A geração de. Reactive Oxygen Species (ROS) durante a hipóxia fornece um sinal de redox para a indução HIF-1α. Na verdade, alguns autores definem ROS como reguladores positivos de HIF-1α [20]. A observação de que outras substâncias antioxidantes podem influenciar o nível de proteína HIF-1α levou-nos a avaliar a actividade antioxidante de dois novos compostos bis-diaminotriazole (1 e 2) (Figura 5A), em comparação com a de L-carnosina, por DPPH ensaio. Primeiro, foi medida a percentagem de DPPH inactivação usando uma concentração de 1 mM para todos os compostos, e demonstrou-se que os compostos 1 e 2 possuem uma actividade importante como captadores de ERO em comparação com a L-carnosina (ver a tabela na Figura 5B). Em seguida, foi examinada a produção de ROS intracelular induzida por L-carnosina (100 mM) em HCT-116 células e comparado com a quantidade de ROS gerados por tratamento da mesma linha de células com diferentes concentrações (de 0,05 a 0,5 mM) de compostos 1 e 2. Como mostrado na Figura 5C, o tratamento com, 0,1 e 0,5 mM de 1 e 2 reduziu a geração de ROS intracelular em HCT-116 em cerca de 40-50%, de forma semelhante a 50-100 mM de L-carnosina. Finalmente, também avaliado o efeito de diferentes concentrações de 1 e 2 (de 0,05 a 0,5 mM) na expressão de HIF1-α e a viabilidade celular. Como mostrado nas Figuras 6A e 6B, a adição de 1 e 2 não afectou os níveis de proteína de HIF-1α nem a proliferação de células. Além disso, foi avaliada por ensaio de sobrevivência clonogénica a capacidade das células HCT-116 a proliferar e a formar uma grande colónia ou um clone na presença de L-carnosina ou um ou dois (Figura 6C). 50 mM de L-carnosina reduz significativamente o número de colónias no que diz respeito à amostra de controlo não tratada, enquanto que os compostos 1 e 2 não influenciou a capacidade das células para formar colónias na concentração testada.

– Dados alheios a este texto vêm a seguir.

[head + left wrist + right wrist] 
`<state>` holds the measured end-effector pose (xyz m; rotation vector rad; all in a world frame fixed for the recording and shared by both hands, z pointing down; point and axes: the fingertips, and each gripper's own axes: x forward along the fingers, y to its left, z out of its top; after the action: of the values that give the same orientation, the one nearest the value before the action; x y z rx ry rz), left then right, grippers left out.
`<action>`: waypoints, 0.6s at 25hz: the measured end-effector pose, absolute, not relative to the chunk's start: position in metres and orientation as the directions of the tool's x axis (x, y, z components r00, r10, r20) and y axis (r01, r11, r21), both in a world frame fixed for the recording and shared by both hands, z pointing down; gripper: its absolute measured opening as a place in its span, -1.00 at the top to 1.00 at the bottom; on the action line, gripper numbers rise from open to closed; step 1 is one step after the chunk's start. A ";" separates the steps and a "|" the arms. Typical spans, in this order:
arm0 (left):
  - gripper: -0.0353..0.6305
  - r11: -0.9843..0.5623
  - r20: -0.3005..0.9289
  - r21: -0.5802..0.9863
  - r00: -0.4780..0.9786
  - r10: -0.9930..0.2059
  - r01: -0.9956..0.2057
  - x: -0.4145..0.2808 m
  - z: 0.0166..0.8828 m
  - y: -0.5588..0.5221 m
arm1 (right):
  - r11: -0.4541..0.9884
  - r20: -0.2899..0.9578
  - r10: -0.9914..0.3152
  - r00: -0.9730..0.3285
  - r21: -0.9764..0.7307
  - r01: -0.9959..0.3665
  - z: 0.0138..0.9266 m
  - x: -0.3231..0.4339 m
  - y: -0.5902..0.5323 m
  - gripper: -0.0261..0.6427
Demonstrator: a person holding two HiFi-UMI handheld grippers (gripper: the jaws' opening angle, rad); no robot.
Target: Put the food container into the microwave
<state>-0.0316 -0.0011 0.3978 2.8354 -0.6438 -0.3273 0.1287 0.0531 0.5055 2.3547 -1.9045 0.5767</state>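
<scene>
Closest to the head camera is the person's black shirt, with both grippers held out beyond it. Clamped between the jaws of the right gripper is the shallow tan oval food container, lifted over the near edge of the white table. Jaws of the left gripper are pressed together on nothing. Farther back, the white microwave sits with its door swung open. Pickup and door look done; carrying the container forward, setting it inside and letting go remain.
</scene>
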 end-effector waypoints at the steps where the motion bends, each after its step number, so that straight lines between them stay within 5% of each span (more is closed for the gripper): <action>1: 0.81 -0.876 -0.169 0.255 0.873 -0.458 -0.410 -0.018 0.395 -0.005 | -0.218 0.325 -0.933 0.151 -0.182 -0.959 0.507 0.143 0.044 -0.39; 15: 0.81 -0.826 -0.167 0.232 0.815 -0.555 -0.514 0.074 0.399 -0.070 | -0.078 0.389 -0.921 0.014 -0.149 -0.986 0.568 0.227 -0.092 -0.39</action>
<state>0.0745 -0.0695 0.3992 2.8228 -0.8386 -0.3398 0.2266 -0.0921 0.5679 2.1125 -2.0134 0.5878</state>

Um ensaio de citometria de fluxo (FACS) confirmou que 1 e 2 não afectar o ciclo celular e não induzir a apoptose em células HCT-116 (dados não apresentados). A taxa de morte apoptótica precoce no HCT-116 células tratadas com os dois compostos não foi significativamente diferente do da amostra de controlo

(A) As estruturas químicas dos compostos 1 e 2.; (B) actividade antioxidante de L-carnosina, 1 e 2 medido pelo método de DPPH como descrito na secção 1.2.4; (C) ROS produção avaliada 24 h após a adição de L-carnosina, 1 e 2 em células HCT-116 pela sonda de 2 ‘, 7’-diclorofluoresceína-diacetato (H2DCF-DA). Todos os valores representam a média ± SDs de três experiências independentes e estão expressos como um percentagem em comparação com 100% de células de controlo. Foram consideradas as diferenças significativas em ** p 0,001, *** p . 0,0001

(A) Análise de Western blot dos extratos de proteína total de HCT-116 células após o tratamento com os compostos 1 e 2 sondadas com HIF-1α e anticorpos de p-actina. Histogramas reportar os valores densitométricos de relação de HIF-1α /β-actina. Os valores densitométricos representam a média ± SDs de três experiências independentes; (B) A proliferação de células foi medido pelo ensaio de MTT em células HCT-116 em 24 h após tratamento com os compostos 1 e 2. Todos os valores representam a média ± SDs de três experiências independentes e estão expressos como um percentagem em comparação com 100% de células de controlo ; (C) ensaio de sobrevivência clonogénica em HCT-116 após tratamento com L-carnosina (50 mM) ou os compostos 1 e 2 (0,5 mM) em relação às células não tratadas.

Discussão

neste estudo, avaliou-se o efeito do tratamento com L-carnosina na actividade de HIF-1α em células de cancro do cólon humano.